"Nggak, nggak. Saya bisa jalan sendiri."
Galen menawarkan untuk membantu Clara berjalan, karena prihatin melihat cara jalan wanita itu yang pincang. Serta high heelsnya yang patah sebelah ditenteng begitu saja.
"Tapi kamu kelihatan sulit untuk jalan."
"Ini cuma terkilir doang, nggak papa." Clara memaksakan senyumnya. Ia lantas memasuki lift.
Galen ikut masuk ke dalam, seketika membuat Clara terheran-heran. Buat apa pria itu masuk?
Clara menarik napas dan menghembuskan dengan perlahan, lantas mencoba tersenyum tenang.

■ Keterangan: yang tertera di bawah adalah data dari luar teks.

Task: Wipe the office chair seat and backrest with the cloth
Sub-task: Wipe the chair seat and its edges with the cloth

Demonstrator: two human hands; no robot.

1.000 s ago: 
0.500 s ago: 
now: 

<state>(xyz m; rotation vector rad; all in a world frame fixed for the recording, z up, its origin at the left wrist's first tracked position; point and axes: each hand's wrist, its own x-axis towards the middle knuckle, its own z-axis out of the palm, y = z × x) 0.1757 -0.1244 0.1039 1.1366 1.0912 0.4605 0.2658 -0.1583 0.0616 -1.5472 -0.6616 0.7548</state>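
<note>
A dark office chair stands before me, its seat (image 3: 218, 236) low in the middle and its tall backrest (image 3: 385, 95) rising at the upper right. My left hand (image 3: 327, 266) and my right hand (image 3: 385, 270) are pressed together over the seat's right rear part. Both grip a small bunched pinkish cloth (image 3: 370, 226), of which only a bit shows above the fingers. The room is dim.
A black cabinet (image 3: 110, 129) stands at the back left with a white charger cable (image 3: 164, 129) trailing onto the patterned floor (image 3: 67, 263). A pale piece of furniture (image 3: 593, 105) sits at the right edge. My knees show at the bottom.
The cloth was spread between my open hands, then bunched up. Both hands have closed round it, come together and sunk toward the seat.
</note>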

"Mohon maaf nih, Pak Galen, anda tidak perlu mengawasi saya sampai sebegininya. Kaki saya baik-baik saja. Jadi lebih baik Pak Galen pulang saja, saya bisa pulang sendiri."
"Saya juga tinggal di sini."
Clara loading sebentar, kemudian tersadar akan kebodohannya. Lantas ia terbatuk-batuk kecil, mengatasi kecanggungannya.
"Kok saya baru tahu?"
"Sudah dua bulan. Kamu saja yang jarang kelihatan."
Clara memang sering tidak di apartemen, karena ia selalu berpergian karena tuntutan pekerjaan. Selama ia tidak kenal siapa tetangga sebelah apartemennya. Karena ia juga artis, dan butuh privasi. Jadi tidak ingin berbaur dengan tetangga.
"Ohhh." Clara ber-oh seraya menggaruk jidatnya. "Pak Galen di lantai sebelas?" Belum habis kekagetan Clara karena mereka tinggal di gedung yang sama, sekarang muncul fakta bahwa mereka menekan lantai yang sama.
Galen mengangguk datar, pandangannya terus tertuju ke depan.
"Kebetulan apa pula ini, kita tetanggaan?" Clada bertanya-tanya heran. Ada gerangan apa sehingga mereka tinggal di lantai yang sama? Hanya kebetulan atau sengaja?
"Selama tiga bulan tinggal di sini, saya baru tahu kamu punya unit di sini." kata Galen, mencoba mematahkan praduga Clara.
"Yah siapa tahu kan, Pak Galen ngefans sama saya, terus menguntit saya."
Galen seketika menoleh pada Clara yang mendadak kicep. "Saya memiliki banyak hal yang lebih berguna daripada menguntit." kata Galen santai. "Dan berhenti manggil saya dengan sebutan Pak, kita seumuran, ingat?"
"Oh, maaf. Saya terbiasa manggil sebutan formal untuk rekan kerja saya."
Wajah Galen semakin masam ketika Clara berkata demikian.
"Kakak kamu itu sering memperlakukan kamu seperti tadi?"
Topik pembicaraan yang diubah Galen lantas membuat Clara menipiskan senyumnya.
"Hanya kadang-kadang." Ia tak ingin terlihat lemah di hadapan Galen. Bisa-bisa nanti diledek. "Biasa itu antar saudara."
"Hampir membunuh gitu, kamu bilang biasa?"
Tiba-tiba pintu lift terbuka. Clara lebih dulu keluar tanpa mempedulikan omongan Galen. Yah, seperti biasa pria itu akan memandangnya remeh.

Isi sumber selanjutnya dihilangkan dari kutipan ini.